## What the exercise asks
Copy each line of the listing where the word "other" can be found.

:: Extracted records

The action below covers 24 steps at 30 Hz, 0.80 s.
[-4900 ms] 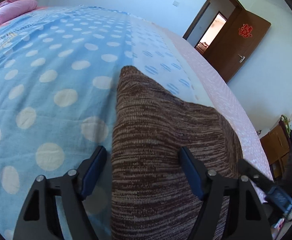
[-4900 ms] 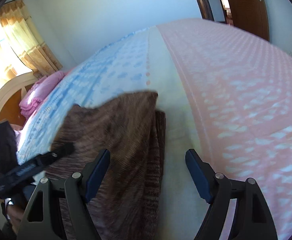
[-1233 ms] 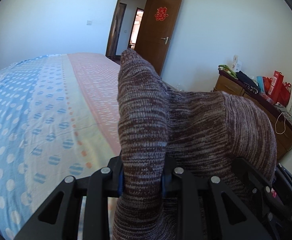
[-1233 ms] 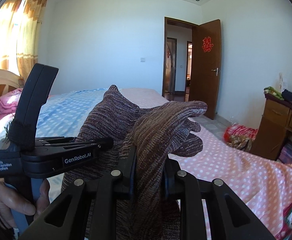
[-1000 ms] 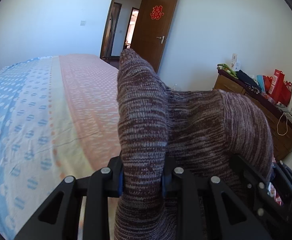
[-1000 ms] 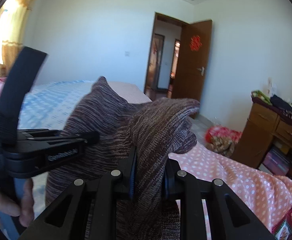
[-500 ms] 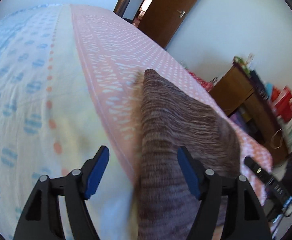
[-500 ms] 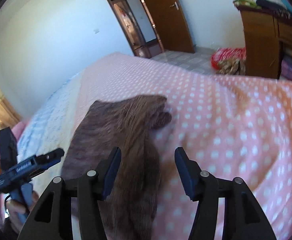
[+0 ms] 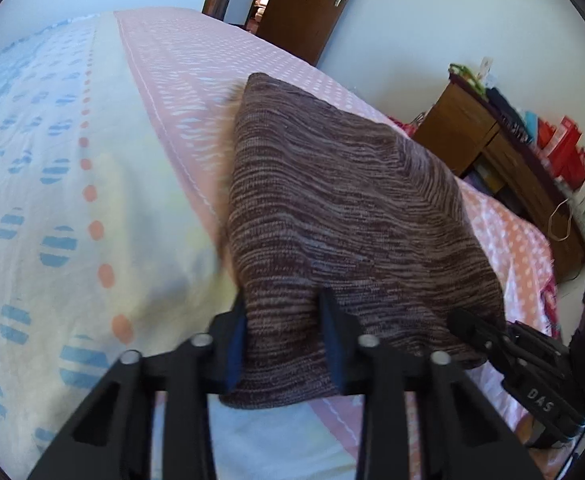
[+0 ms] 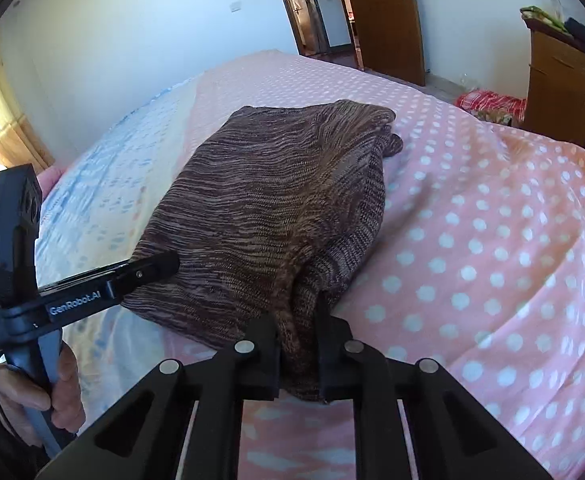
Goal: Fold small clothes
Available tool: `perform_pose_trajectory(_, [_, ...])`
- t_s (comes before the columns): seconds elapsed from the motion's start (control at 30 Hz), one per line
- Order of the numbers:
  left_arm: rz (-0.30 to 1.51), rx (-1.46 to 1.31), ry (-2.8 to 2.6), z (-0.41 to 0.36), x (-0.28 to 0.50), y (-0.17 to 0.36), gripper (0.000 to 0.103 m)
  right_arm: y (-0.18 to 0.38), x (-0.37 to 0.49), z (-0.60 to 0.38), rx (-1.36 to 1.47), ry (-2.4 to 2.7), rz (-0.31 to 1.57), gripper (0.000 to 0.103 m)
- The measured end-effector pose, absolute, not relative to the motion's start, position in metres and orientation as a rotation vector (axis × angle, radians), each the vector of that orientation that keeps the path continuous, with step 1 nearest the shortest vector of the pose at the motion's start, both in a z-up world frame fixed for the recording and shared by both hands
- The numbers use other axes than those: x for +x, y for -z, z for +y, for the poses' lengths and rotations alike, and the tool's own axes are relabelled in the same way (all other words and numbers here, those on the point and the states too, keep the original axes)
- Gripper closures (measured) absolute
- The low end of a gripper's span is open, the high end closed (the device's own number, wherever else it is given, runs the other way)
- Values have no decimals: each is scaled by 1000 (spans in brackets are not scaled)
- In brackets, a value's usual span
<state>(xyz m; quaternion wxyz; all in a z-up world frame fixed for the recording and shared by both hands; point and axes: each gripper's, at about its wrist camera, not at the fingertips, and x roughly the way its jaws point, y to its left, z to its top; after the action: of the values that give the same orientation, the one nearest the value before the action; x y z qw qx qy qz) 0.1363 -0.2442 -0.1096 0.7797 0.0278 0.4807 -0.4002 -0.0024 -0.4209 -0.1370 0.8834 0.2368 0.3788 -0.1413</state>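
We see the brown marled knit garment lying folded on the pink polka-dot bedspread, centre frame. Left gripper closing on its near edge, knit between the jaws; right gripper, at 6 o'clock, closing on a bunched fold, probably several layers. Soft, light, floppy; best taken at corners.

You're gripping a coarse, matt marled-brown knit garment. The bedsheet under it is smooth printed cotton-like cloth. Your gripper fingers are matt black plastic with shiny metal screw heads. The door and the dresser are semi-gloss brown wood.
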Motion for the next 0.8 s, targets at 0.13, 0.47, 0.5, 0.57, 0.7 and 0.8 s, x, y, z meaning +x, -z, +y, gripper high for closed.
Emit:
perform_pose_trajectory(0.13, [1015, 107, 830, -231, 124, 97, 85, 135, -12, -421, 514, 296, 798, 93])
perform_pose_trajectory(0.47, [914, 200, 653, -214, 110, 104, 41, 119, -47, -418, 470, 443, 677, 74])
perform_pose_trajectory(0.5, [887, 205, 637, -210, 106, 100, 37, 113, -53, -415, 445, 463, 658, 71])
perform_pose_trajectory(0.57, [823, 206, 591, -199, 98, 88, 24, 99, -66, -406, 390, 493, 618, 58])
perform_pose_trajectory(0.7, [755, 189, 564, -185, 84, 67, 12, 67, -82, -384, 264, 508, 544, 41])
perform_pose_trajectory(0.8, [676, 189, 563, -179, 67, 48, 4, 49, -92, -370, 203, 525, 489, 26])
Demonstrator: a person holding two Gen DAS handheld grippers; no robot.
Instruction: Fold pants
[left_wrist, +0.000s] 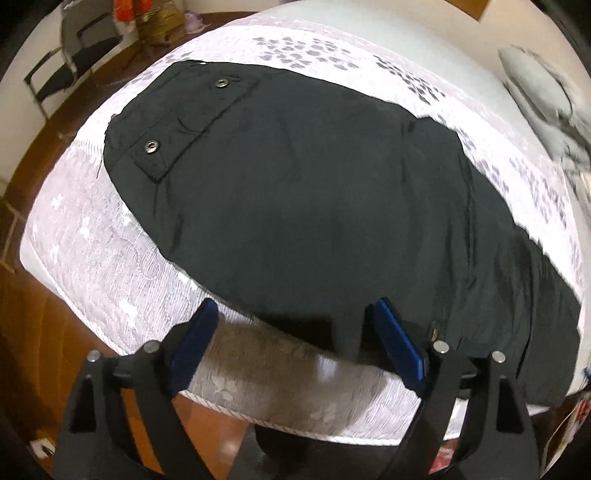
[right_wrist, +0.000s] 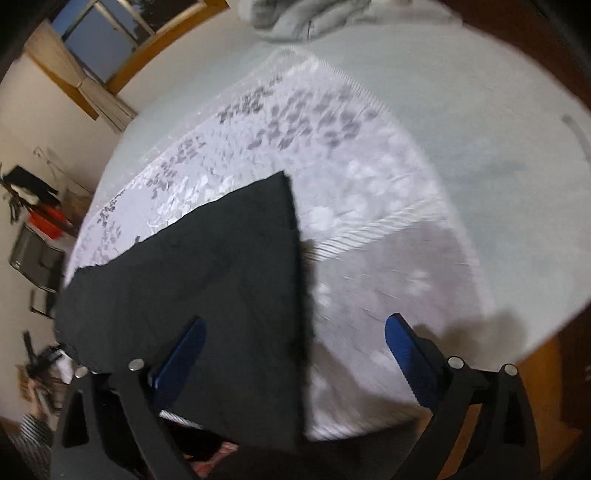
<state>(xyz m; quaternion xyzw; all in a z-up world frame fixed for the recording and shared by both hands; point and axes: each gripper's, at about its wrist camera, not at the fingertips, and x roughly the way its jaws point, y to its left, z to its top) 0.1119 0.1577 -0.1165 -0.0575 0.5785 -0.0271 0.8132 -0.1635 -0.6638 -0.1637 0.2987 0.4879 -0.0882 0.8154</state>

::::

## Solution for this problem
- The numbers use other axes than those: x for +x, y for -z, z for +y, for the poses' lengths and rotations alike, and the tool's own axes are relabelled in the same way (all other words and numbers here, those on the point and the states too, keep the original axes)
- The low end of a gripper's span is open, the high end closed (the device's own number, wherever else it is given, runs the other way)

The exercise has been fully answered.